◆ To do: Write out exactly the lines below that run from the one containing "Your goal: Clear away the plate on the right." through the one containing "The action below", both included, with no other lines.
┌─ Excerpted records
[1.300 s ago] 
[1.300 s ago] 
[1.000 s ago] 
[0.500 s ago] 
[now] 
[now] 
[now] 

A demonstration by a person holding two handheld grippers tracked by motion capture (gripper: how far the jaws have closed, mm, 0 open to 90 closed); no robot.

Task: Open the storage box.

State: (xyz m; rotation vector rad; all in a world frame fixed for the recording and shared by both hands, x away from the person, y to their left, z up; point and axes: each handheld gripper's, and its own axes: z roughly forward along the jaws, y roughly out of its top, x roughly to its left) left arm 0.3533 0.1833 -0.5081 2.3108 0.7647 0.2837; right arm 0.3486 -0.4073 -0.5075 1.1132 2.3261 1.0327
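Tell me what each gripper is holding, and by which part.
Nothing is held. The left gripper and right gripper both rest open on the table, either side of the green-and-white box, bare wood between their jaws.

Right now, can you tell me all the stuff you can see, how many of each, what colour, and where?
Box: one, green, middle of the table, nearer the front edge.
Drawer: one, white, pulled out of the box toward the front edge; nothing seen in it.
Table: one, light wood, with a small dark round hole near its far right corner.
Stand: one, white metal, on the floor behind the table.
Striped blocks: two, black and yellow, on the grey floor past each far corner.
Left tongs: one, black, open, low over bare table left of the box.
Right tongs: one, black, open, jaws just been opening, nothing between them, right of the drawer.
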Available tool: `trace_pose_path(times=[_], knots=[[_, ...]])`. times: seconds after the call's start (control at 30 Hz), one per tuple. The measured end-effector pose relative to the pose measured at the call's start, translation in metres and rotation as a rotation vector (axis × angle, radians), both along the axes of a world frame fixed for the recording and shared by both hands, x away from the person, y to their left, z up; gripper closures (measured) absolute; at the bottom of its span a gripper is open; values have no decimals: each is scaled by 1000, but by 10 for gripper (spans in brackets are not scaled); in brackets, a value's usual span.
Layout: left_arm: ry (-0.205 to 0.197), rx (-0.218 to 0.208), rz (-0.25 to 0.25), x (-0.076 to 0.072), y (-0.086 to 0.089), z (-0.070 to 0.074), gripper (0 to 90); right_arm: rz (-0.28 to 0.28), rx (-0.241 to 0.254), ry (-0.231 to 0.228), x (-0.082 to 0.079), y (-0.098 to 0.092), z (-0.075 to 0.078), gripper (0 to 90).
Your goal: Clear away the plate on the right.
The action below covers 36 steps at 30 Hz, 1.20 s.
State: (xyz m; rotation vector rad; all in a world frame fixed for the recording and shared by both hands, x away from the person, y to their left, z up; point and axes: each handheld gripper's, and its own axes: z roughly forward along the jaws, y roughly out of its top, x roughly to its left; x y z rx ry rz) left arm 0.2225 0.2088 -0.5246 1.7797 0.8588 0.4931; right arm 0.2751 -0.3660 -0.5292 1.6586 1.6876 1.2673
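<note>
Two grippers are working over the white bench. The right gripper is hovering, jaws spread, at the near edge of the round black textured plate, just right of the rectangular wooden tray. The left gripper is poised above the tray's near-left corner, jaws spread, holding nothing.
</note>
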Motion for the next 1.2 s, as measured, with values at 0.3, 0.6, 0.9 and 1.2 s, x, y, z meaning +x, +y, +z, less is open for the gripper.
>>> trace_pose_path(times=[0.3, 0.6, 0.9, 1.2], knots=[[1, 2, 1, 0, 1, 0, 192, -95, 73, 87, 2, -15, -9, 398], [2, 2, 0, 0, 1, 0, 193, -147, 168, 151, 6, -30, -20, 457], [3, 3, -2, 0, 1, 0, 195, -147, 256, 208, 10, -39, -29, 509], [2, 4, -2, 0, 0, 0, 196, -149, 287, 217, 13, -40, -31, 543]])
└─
◆ Response to this exercise:
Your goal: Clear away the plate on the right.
The action below covers 36 steps at 30 Hz, 1.20 s.

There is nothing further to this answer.